Return the data below exactly, but only from the line containing "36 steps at" through the line containing "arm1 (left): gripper", with both of those lines included.
-------- Information supplied --------
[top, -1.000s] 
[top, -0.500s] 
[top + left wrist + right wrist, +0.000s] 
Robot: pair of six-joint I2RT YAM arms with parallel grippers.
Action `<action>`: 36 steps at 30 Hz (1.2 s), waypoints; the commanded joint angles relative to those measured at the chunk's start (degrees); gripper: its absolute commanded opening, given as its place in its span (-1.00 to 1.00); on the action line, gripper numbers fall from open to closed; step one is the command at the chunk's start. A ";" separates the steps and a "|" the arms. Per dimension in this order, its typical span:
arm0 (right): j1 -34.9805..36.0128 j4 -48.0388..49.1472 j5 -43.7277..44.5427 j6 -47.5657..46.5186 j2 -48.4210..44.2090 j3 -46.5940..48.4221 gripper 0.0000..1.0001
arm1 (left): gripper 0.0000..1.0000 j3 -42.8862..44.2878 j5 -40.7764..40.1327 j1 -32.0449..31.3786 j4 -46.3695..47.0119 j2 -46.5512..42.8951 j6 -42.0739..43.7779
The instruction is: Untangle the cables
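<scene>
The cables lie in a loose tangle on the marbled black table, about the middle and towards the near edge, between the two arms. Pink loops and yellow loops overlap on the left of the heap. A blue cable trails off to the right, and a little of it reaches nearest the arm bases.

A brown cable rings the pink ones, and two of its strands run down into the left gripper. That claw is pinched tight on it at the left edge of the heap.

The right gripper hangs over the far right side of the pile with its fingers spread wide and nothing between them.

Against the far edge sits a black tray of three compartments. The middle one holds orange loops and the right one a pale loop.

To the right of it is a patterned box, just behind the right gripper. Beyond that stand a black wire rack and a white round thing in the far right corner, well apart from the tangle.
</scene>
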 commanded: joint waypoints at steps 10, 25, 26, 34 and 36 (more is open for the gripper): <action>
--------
◆ **Task result**:
Action `<action>`: 36 steps at 30 Hz (1.2 s), waypoints; the commanded joint angles relative to those measured at the chunk's start (degrees); gripper: its absolute commanded opening, given as its place in its span (-1.00 to 1.00); on the action line, gripper numbers fall from open to closed; step one is the command at the chunk's start. A ";" separates the steps and a "|" the arms. Per dimension in this order, its typical span:
arm0 (right): j1 -34.9805..36.0128 j4 -48.0388..49.1472 j5 -43.7277..44.5427 j6 -47.5657..46.5186 j2 -48.4210..44.2090 j3 -46.5940..48.4221 gripper 0.0000..1.0001
arm1 (left): gripper 0.0000..1.0000 j3 -42.8862..44.2878 j5 -40.7764..40.1327 j1 -32.0449..31.3786 j4 -46.3695..47.0119 j2 -46.5512..42.8951 j6 -42.0739..43.7779

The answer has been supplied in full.